The world of the dead is a dreary, grey netherworld, guarded by harpies who pounce at the detection of any lies, where shades drift about without aim or hope. Lyra and Will vow to lead them all out of this world and back into the world of the living, where they will simply drift off into the atmosphere in a waft of atoms, just as their daemons did when they died. As they are making the trek out of the world of the dead, however, Will's late father, a shaman, tells them that their practice of moving between worlds will have to stop.  In the long run, he says, we can only live fully in the world that is ours.
"And this is the reason for all those things: your daemon can only live its full life in the world it was born in. Elsewhere it will eventually sicken and die. We can travel, if there are openings into other worlds, but we can only live in our own. Lord Asriel's great enterprise will fail in the end for the same reason: we have to build the Republic of Heaven where we are, because for us there is no elsewhere."

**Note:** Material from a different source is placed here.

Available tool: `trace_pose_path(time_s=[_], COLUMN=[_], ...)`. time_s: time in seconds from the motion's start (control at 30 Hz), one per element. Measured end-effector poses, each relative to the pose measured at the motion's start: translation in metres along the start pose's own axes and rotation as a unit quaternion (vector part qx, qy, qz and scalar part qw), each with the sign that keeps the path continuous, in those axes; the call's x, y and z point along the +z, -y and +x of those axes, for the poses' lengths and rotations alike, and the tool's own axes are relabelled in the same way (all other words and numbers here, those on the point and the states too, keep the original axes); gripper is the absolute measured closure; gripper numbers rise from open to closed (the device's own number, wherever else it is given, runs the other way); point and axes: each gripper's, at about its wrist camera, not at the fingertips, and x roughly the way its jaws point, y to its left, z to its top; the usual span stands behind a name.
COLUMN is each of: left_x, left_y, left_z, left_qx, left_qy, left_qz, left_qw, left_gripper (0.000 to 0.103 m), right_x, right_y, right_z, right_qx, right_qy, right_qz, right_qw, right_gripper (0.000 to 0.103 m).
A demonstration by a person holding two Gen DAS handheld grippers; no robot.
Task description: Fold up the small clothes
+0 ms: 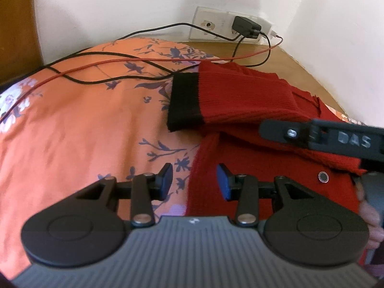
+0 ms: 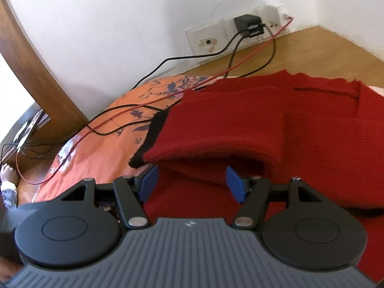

In the end, of course, this means that Will and Lyra, now in love, must part ways and return to their own worlds, their own Oxfords, and all openings between worlds must be re-sealed, separating them permanently.  Lyra has mysteriously lost the ability to read the alethiometer (the "golden compass"), but her mentors at Jordan College tell her that she may now undergo the classical training to become an alethiometrist -- she will learn by study and practice what she had once done by intuition. And there is one final signal that her childhood has come to an end:  her daemon, Pantalaimon, begins to settle into his permanent form, and Lyra is at peace with his doing so. I think the question of Pan's final form had been lurking in the back of my mind from the earliest pages of Northern Lights. When Mr. Pullman finally revealed the daemon's permanent shape, I cheered.  I don't think God could have chosen any better.

I thank Mr. Pullman too for a new word in my lexicon.  His world of the dead is choked with mephitic vapors, from Latin mephiticus, or pestilential.